- TRY IT
Beginning with the first line, retype exactly the records below up to and including the line with "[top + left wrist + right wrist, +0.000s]"; pictures do not belong in the copy.

(Data extracted from a collection)
╔══

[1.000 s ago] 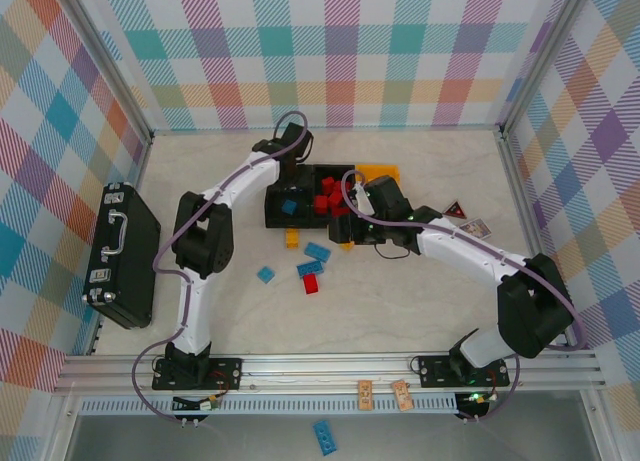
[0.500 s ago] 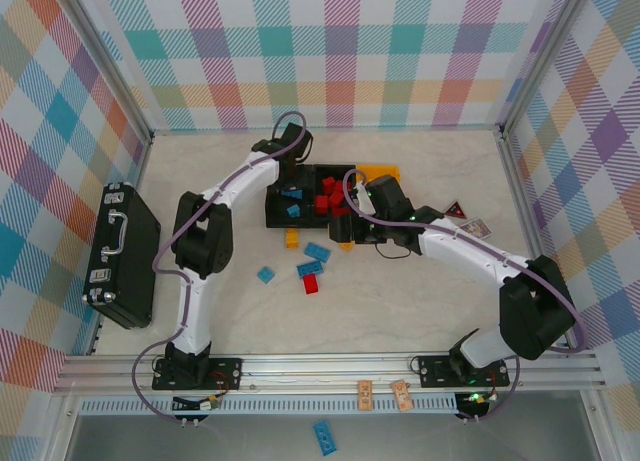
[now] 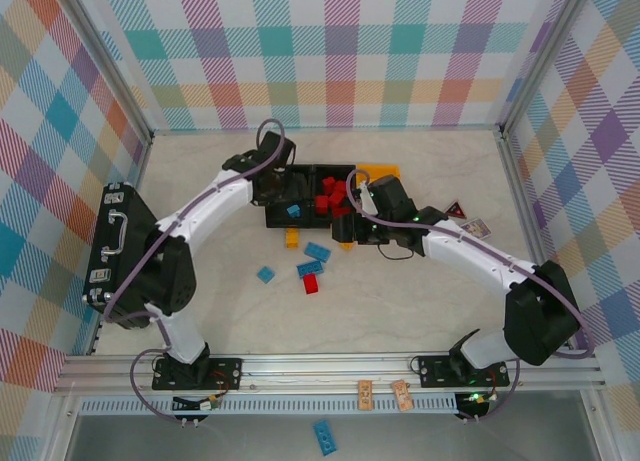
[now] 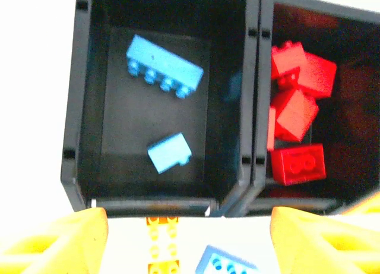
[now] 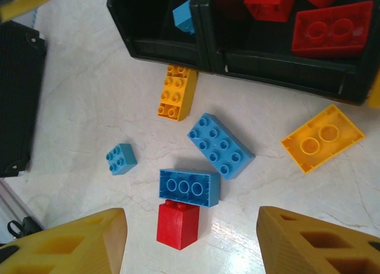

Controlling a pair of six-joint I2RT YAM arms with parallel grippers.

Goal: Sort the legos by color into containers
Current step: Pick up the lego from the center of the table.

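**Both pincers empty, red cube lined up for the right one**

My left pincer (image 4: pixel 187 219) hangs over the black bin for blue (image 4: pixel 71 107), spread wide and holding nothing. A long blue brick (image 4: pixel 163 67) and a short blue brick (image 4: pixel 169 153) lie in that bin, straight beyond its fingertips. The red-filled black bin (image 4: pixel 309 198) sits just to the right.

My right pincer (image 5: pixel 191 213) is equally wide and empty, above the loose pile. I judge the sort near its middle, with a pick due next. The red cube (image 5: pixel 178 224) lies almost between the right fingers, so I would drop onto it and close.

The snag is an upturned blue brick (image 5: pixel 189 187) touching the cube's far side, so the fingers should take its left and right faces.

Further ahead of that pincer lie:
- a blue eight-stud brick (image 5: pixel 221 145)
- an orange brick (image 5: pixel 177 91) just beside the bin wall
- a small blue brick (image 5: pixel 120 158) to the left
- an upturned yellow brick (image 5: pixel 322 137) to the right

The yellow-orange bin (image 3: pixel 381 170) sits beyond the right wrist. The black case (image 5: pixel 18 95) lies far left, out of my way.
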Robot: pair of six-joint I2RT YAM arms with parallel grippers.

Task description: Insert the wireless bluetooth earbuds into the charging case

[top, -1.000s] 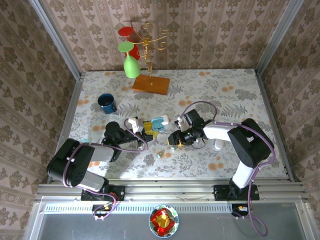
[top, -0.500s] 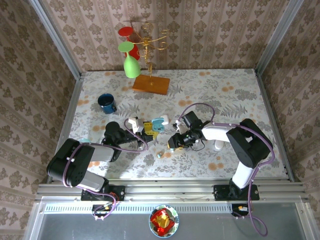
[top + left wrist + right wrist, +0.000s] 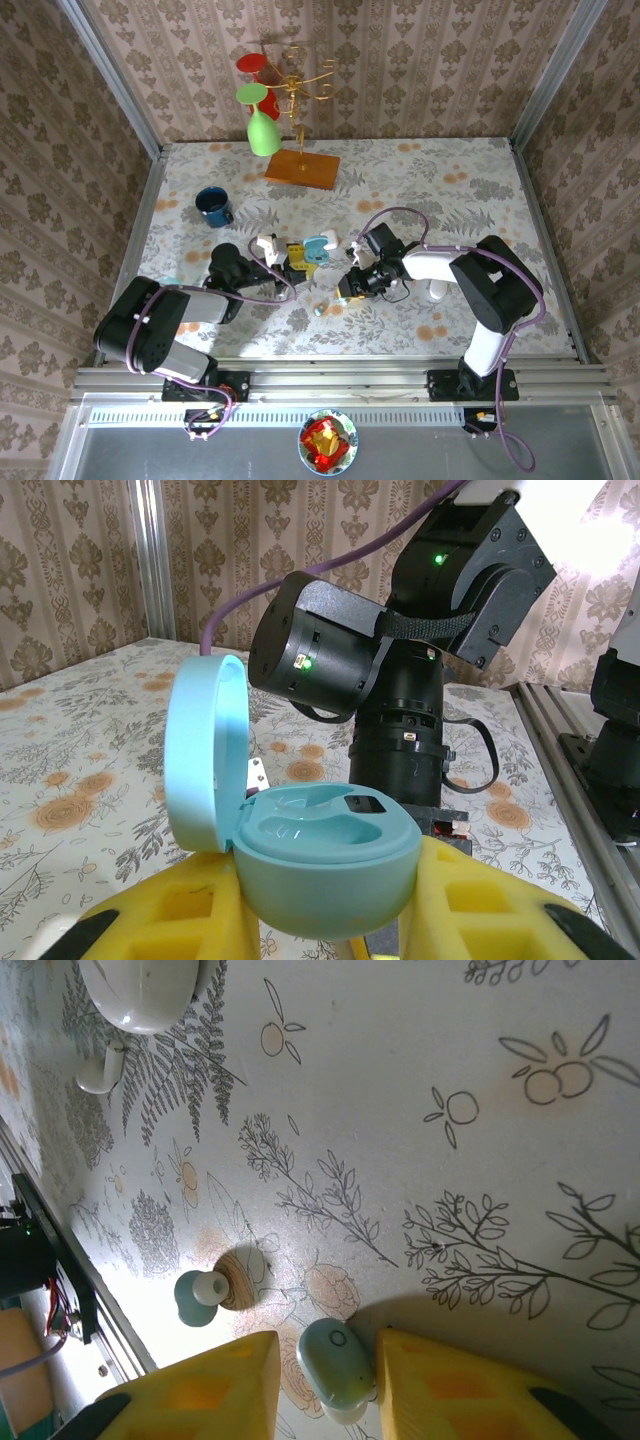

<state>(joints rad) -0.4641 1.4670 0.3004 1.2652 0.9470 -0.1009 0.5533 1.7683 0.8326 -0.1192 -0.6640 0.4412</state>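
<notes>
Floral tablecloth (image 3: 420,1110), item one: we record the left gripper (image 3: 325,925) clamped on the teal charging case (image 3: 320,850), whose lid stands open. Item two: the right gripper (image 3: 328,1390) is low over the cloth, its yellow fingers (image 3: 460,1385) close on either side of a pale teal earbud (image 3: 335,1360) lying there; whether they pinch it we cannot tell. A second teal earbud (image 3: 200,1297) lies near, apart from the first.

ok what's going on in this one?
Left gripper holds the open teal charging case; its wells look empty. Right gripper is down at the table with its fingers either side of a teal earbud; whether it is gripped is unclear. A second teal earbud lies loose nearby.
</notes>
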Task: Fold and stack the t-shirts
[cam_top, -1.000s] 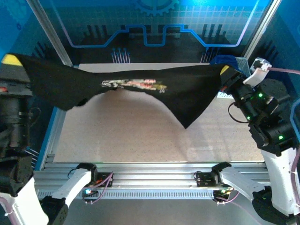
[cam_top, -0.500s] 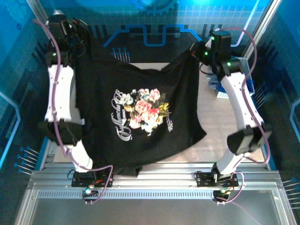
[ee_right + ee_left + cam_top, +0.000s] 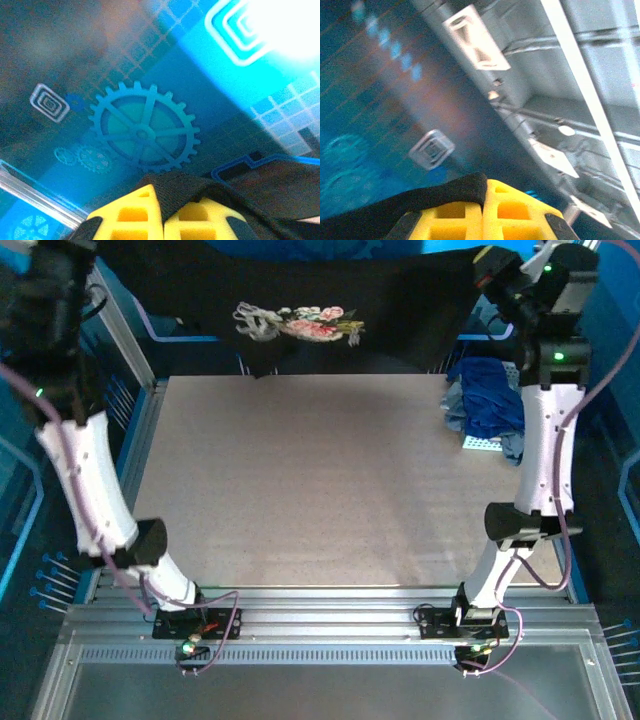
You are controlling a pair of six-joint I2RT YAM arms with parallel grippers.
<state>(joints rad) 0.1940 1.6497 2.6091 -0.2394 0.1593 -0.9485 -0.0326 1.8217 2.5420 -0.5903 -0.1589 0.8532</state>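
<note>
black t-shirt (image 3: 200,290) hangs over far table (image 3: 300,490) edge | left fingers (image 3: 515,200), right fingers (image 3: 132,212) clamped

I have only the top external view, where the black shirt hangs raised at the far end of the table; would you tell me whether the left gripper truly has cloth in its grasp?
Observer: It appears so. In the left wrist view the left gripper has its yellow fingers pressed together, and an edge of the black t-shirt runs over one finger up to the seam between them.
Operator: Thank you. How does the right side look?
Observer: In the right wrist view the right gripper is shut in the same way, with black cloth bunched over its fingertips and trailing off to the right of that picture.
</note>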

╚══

- RESULT FOR THIS TASK
[1.000 s ago] 
[0.500 s ago] 
[now] 
[now] 
[now] 

Controlling a pair of six-joint I2RT YAM arms with parallel grippers.

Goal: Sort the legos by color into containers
Current step: Pick up the lego from the center of the table.

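**Both pincers empty, red cube lined up for the right one**

My left pincer (image 4: pixel 187 219) hangs over the black bin for blue (image 4: pixel 71 107), spread wide and holding nothing. A long blue brick (image 4: pixel 163 67) and a short blue brick (image 4: pixel 169 153) lie in that bin, straight beyond its fingertips. The red-filled black bin (image 4: pixel 309 198) sits just to the right.

My right pincer (image 5: pixel 191 213) is equally wide and empty, above the loose pile. I judge the sort near its middle, with a pick due next. The red cube (image 5: pixel 178 224) lies almost between the right fingers, so I would drop onto it and close.

The snag is an upturned blue brick (image 5: pixel 189 187) touching the cube's far side, so the fingers should take its left and right faces.

Further ahead of that pincer lie:
- a blue eight-stud brick (image 5: pixel 221 145)
- an orange brick (image 5: pixel 177 91) just beside the bin wall
- a small blue brick (image 5: pixel 120 158) to the left
- an upturned yellow brick (image 5: pixel 322 137) to the right

The yellow-orange bin (image 3: pixel 381 170) sits beyond the right wrist. The black case (image 5: pixel 18 95) lies far left, out of my way.
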Robot: pair of six-joint I2RT YAM arms with parallel grippers.

Task description: Insert the wireless bluetooth earbuds into the charging case

[top, -1.000s] 
[top, -0.500s] 
[top + left wrist + right wrist, +0.000s] 

The output is now finished.